Quote all of the data that follows exactly as written, skipping the images.

*** Opening of DATA BLOCK ***

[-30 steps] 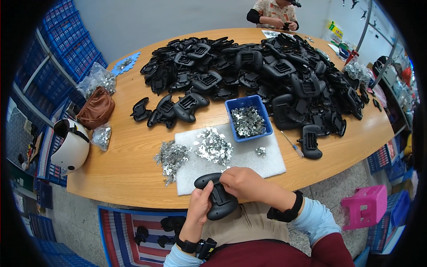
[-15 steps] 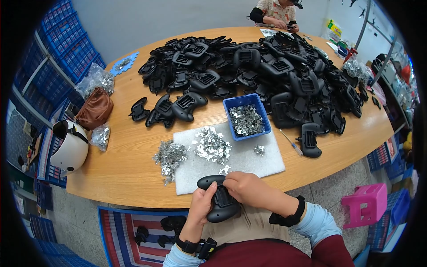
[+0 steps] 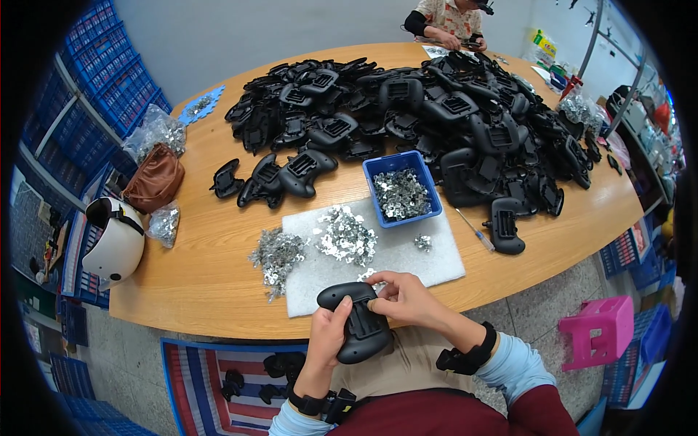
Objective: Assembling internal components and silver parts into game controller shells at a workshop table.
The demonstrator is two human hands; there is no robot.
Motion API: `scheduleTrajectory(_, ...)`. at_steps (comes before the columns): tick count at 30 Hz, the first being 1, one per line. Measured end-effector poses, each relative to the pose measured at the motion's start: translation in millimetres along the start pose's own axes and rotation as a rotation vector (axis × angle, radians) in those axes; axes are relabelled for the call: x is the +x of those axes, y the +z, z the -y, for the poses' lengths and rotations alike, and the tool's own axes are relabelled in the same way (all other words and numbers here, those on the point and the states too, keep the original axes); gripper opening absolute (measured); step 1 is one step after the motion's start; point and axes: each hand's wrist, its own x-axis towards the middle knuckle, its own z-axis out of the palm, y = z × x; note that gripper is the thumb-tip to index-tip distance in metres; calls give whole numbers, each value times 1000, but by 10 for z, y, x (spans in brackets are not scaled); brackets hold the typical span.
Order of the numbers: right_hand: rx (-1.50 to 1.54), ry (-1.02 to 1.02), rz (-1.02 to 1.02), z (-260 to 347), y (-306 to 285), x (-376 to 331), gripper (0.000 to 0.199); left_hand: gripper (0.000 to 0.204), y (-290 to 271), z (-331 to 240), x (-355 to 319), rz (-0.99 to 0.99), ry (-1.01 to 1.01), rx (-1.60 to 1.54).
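A black game controller shell (image 3: pixel 355 340) is in my left hand (image 3: pixel 329 334), held over my lap at the table's near edge. My left thumb lies across its front and the fingers go behind it. On the shell's upper right edge, my right hand (image 3: pixel 408 299) has its thumb pressed near the slotted middle. Its index finger curves round past the top edge; whether a small part is under the thumb cannot be seen. Just beyond the hands, bright metal clips (image 3: pixel 347 236) lie heaped on a white foam mat (image 3: pixel 436 265), with duller clips (image 3: pixel 278 258) at its left edge.
A blue bin (image 3: pixel 403 224) of clips stands on the mat's far side. Beyond it rises a large pile of black controller shells (image 3: pixel 400 94). A screwdriver (image 3: pixel 476 231) lies right of the mat. At left are a white helmet (image 3: pixel 120 247) and brown bag (image 3: pixel 154 178). A co-worker (image 3: pixel 454 25) sits opposite.
My right hand has opened out somewhat, its index finger lifting while the thumb stays by the shell's middle. The shell has shifted slightly left in my left hand.
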Motion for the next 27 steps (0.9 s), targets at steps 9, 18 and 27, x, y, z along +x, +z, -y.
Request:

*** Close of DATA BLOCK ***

| SOLVED EXERCISE |
[-30 steps] 
[-15 steps] 
[+0 steps] 
Objective: Assembling internal components and silver parts into game controller shells at a workshop table.
The demonstrator is two human hands; there is no robot.
Motion API: `scheduleTrajectory(_, ...)`. at_steps (comes before the columns): tick count at 30 Hz, the first being 1, one per line. Measured end-effector poses, each relative to the pose measured at the motion's start: translation in millimetres along the start pose's own axes and rotation as a rotation vector (axis × angle, radians) in those axes; axes are relabelled for the call: x is the +x of those axes, y the +z, z the -y, for the poses' lengths and rotations alike, and the tool's own axes are relabelled in the same way (all other words and numbers here, those on the point and the states too, keep the original axes); gripper opening absolute (measured); step 1 is one step after the motion's start; point and axes: each hand's wrist, its own x-axis towards the middle knuckle, its own z-axis out of the palm, y = z × x; note that gripper is the thumb-tip to index-tip distance in metres; calls give whole numbers, each value times 1000, but by 10 for z, y, x (spans in brackets are not scaled); brackets hold the typical span.
Order of the numbers: right_hand: rx (-1.50 to 1.54), ry (-1.02 to 1.02), rz (-1.02 to 1.02), z (-260 to 347), y (-306 to 285), x (-376 to 331), gripper (0.000 to 0.199); left_hand: gripper (0.000 to 0.204), y (-290 to 271), z (-331 to 240), x (-355 to 319), rz (-0.99 to 0.99), ry (-1.01 to 1.01), rx (-1.60 to 1.54).
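A black game controller shell (image 3: pixel 355 340) is in my left hand (image 3: pixel 329 334), held over my lap at the table's near edge. My left thumb lies across its front and the fingers go behind it. On the shell's upper right edge, my right hand (image 3: pixel 408 299) has its thumb pressed near the slotted middle. Its index finger curves round past the top edge; whether a small part is under the thumb cannot be seen. Just beyond the hands, bright metal clips (image 3: pixel 347 236) lie heaped on a white foam mat (image 3: pixel 436 265), with duller clips (image 3: pixel 278 258) at its left edge.
A blue bin (image 3: pixel 403 224) of clips stands on the mat's far side. Beyond it rises a large pile of black controller shells (image 3: pixel 400 94). A screwdriver (image 3: pixel 476 231) lies right of the mat. At left are a white helmet (image 3: pixel 120 247) and brown bag (image 3: pixel 154 178). A co-worker (image 3: pixel 454 25) sits opposite.
My right hand has opened out somewhat, its index finger lifting while the thumb stays by the shell's middle. The shell has shifted slightly left in my left hand.
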Motion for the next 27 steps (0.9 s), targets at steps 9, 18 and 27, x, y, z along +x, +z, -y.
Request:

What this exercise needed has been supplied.